WHAT THE TASK REQUIRES
Please return the listing exactly as written, but without its pictures.

SOURCE DATA
***
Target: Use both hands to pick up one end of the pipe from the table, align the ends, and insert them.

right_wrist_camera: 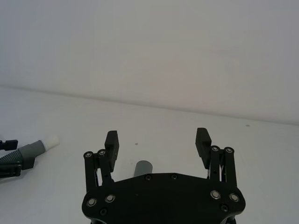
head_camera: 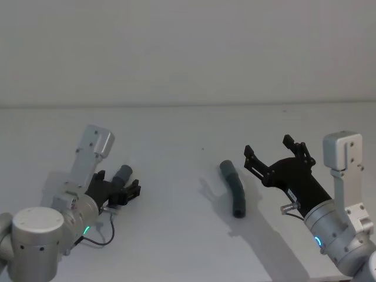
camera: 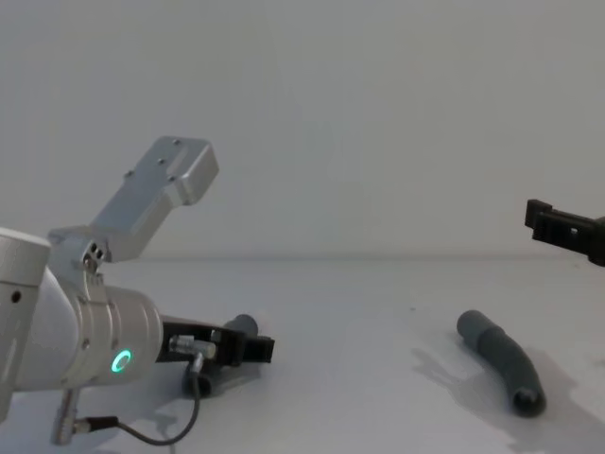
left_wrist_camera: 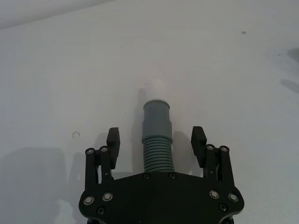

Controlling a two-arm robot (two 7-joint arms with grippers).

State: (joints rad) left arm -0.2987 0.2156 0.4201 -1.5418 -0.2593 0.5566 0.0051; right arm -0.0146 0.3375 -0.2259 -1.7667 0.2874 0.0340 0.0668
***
TASK ANSWER
Target: Use both hands to pick up one end of the pipe from the table, align the ends, and insert them.

right_wrist_camera: 
head_camera: 
camera: 
left_wrist_camera: 

Controlling a two-arm robot (two 7-joint arms with grippers).

State: (joints rad) left arm -0.2987 0.2156 0.4201 -1.5418 -0.2593 0.5566 0.0051; right arm -0.0146 0.3375 -0.2259 -1.7667 0.2874 0.0340 0.0668

Nothing further is required by the exercise.